[304] Meaning that an attack by the evil beings would at least break the monotony.
[305] A passage (gǫng) had to be traversed between the door of the room (stufa) and the porch (anddyri).
[306] MSS bælt. Boer reads bolat "hewn down."
[307] A night troll, if caught by the sunrise, was supposed to turn into stone.
[308] Skúta may be acc. of the noun skúti, "overhanging precipice, cave"; or it may be the verb, "hang over." Grettir and his companion see that the sides of the ravine are precipitous (skúta upp) and so clean-cut (meitil-berg: meitill, "a chisel") that they give no hold to the climber. Hence the need for the rope. The translators all take skúta as acc. of skúti, which is quite possible: but they are surely wrong when they proceed to identify the skúti with the hellir behind the waterfall. For this cave behind the waterfall is introduced in the saga as something which Grettir discovers after he has dived beneath the fall, the fall in front naturally hiding it till then.
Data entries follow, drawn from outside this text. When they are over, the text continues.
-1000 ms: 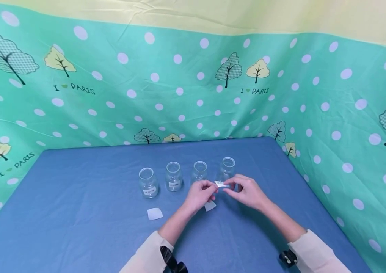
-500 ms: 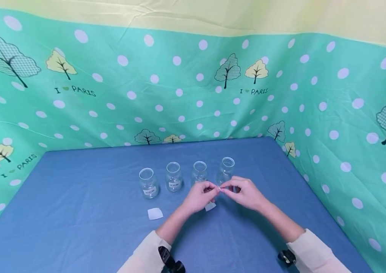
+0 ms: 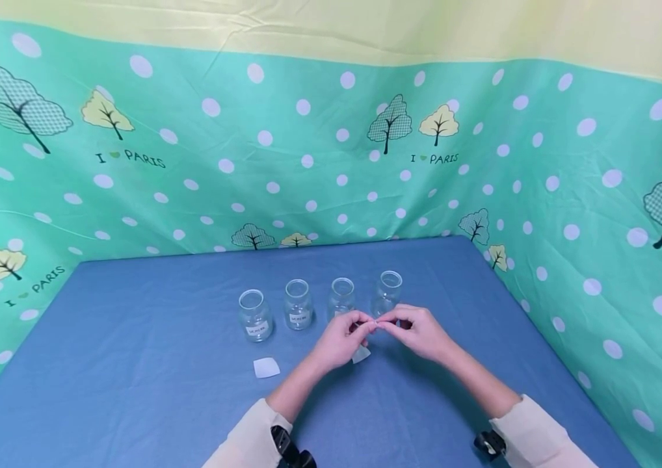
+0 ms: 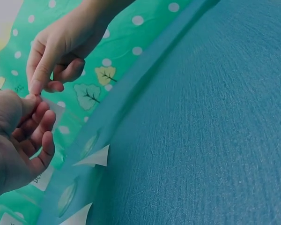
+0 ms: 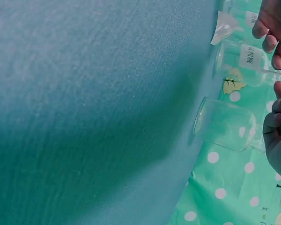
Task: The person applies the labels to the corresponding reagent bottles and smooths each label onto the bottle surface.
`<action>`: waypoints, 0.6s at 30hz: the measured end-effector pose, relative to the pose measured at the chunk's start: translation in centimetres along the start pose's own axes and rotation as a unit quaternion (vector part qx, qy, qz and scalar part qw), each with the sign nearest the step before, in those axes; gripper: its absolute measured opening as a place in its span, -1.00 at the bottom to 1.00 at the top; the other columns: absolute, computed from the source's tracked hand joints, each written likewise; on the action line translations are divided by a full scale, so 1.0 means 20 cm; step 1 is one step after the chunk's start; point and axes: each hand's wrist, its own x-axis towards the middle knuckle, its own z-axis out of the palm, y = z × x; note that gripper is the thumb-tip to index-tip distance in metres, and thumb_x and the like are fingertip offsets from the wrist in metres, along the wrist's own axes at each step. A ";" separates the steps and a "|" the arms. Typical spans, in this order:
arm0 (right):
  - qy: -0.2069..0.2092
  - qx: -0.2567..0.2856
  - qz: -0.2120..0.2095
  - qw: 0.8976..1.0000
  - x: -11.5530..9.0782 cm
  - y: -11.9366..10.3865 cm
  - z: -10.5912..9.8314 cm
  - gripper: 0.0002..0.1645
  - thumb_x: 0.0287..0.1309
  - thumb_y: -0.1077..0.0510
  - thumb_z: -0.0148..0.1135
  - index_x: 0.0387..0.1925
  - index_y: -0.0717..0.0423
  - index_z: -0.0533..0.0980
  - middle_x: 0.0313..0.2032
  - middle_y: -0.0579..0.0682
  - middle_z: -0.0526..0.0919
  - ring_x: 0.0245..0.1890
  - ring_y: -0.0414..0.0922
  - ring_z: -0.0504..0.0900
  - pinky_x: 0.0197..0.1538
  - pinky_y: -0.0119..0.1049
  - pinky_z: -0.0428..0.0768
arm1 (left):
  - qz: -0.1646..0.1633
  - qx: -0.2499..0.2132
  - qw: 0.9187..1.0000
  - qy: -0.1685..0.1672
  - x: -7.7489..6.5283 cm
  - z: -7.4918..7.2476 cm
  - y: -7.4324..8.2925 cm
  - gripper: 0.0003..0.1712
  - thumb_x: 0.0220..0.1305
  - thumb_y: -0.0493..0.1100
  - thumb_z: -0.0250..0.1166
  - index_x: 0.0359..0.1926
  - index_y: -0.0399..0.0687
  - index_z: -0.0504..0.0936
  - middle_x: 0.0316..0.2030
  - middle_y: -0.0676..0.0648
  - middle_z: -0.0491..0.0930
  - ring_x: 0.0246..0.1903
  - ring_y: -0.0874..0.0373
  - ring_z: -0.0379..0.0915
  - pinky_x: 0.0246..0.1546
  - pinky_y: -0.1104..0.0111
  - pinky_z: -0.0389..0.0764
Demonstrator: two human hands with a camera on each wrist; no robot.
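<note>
In front of the jars, both hands meet fingertip to fingertip over the table. A small white label [image 4: 55, 109] shows between them in the left wrist view, mostly hidden by fingers in the head view. My left hand [image 3: 339, 339] pinches it with thumb and forefinger. From the other side my right hand [image 3: 423, 331] pinches its edge. Right behind the hands stands a glass jar [image 5: 225, 125] with no label visible on it. The neighbouring jar [image 5: 239, 61] bears a white printed label.
Further left are two more open glass jars, one [image 3: 298, 302] beside the other [image 3: 253, 312], both with printed labels. A white paper piece [image 3: 266, 367] lies in front of them, and another paper piece [image 3: 361, 353] lies under the left hand. Polka-dot cloth hangs behind the blue table [image 3: 132, 351].
One second ago the hands were slightly apart with the label showing between them. The right fingers have moved left to meet the left fingertips, covering most of the label.
</note>
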 end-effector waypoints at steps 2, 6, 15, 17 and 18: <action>0.002 0.009 0.007 1.000 0.00 0.00 0.00 -0.90 0.07 0.24 0.30 -0.35 0.04 0.68 -0.51 -0.03 0.64 -0.61 -0.31 0.34 -0.55 -0.48 0.37 | 0.004 0.001 1.000 0.001 0.00 0.00 0.00 -0.78 0.33 -0.14 0.14 -0.19 -0.21 0.61 -0.31 -0.32 0.60 -0.52 0.28 0.47 -0.47 0.52 0.48; 0.003 0.024 0.021 0.999 0.00 0.00 0.00 -0.91 0.08 0.23 0.30 -0.34 0.04 0.68 -0.50 -0.01 0.64 -0.62 -0.31 0.34 -0.55 -0.47 0.38 | 0.009 0.006 1.000 0.003 -0.01 0.00 0.01 -0.78 0.33 -0.14 0.14 -0.17 -0.20 0.60 -0.33 -0.31 0.60 -0.52 0.28 0.47 -0.48 0.51 0.47; -0.013 0.027 0.057 0.998 0.00 0.00 0.00 -0.91 0.14 0.15 0.26 -0.31 0.00 0.65 -0.46 -0.11 0.63 -0.64 -0.33 0.34 -0.56 -0.45 0.39 | 0.017 0.012 0.999 0.025 -0.01 0.00 0.02 -0.82 0.28 -0.14 0.18 -0.24 -0.15 0.61 -0.39 -0.17 0.62 -0.55 0.36 0.37 -0.50 0.53 0.44; -0.017 0.023 0.067 0.997 0.00 0.00 0.00 -0.92 0.16 0.13 0.25 -0.31 -0.02 0.64 -0.48 -0.15 0.61 -0.66 -0.33 0.32 -0.57 -0.44 0.38 | 0.021 0.012 0.999 0.031 -0.01 0.00 0.02 -0.83 0.26 -0.15 0.20 -0.26 -0.16 0.62 -0.37 -0.11 0.61 -0.55 0.36 0.35 -0.50 0.52 0.44; -0.018 0.020 0.072 0.997 0.00 -0.01 0.01 -0.93 0.16 0.13 0.25 -0.32 -0.03 0.63 -0.49 -0.16 0.59 -0.67 -0.34 0.31 -0.58 -0.44 0.37 | 0.021 0.011 0.999 0.032 -0.01 0.00 0.02 -0.84 0.26 -0.15 0.20 -0.27 -0.16 0.62 -0.38 -0.11 0.61 -0.55 0.36 0.35 -0.50 0.52 0.44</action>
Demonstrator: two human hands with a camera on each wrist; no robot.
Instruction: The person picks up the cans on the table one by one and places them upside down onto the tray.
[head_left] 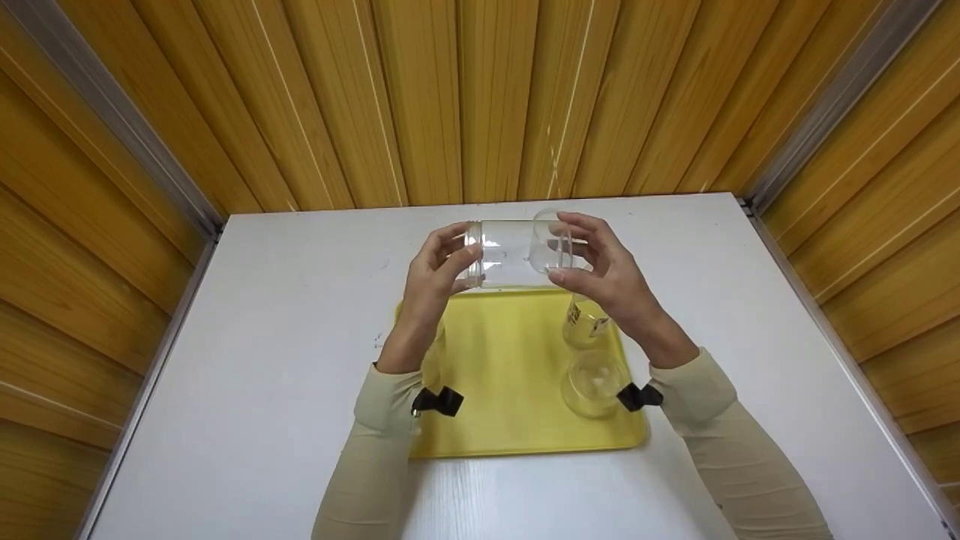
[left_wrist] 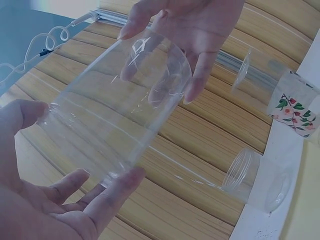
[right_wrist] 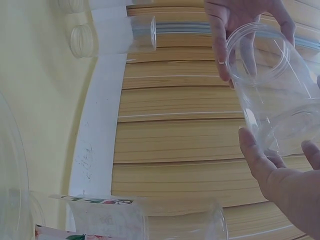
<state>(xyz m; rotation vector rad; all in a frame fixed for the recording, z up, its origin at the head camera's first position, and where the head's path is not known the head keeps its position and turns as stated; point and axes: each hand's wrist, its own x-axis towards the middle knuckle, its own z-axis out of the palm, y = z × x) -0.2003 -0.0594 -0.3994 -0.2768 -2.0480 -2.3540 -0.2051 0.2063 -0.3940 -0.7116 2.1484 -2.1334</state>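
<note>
A clear, wide jar is held on its side above the far edge of a yellow tray. My left hand grips its threaded mouth end, thumb in front and fingers behind. At the base end, my right hand curls thumb and fingers around the wall. The right wrist view shows the screw rim facing the left palm. Through the transparent wall, the right fingers are visible in the left wrist view. Nothing shows inside the jar.
On the tray's right side stand a clear jar with a floral print and a plain clear one. More clear jars line its left side, largely hidden by the left forearm in the head view. Wood-panelled walls enclose the white table.
</note>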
The verb skúta occurs elsewhere in Grettis saga, of the glaciers overhanging a valley. Boer's attempt to reconstruct the scene appears to me wrong: cf. Ranisch in A.f.d.A. XXVIII, 217.
[309] The old editions read fimm tigir faðma "fifty fathoms": but according to Boer's collation the best MS (A) read X, whilst four of the five others collated give XV (fimtán). The editors seem dissatisfied with this: yet sixty to ninety feet seems a good enough height for a dive.
[310] ok sat þar hjá, not in MS A, nor in Boer's edition.
[311] The two poems are given according to the version of William Morris.
[312] On his first arrival at Leire, Bjarki had been attacked by, and had slain, the watch-dogs (Rímur, IV, 41): this naturally brings him now into disfavour, and he has to dispute with men.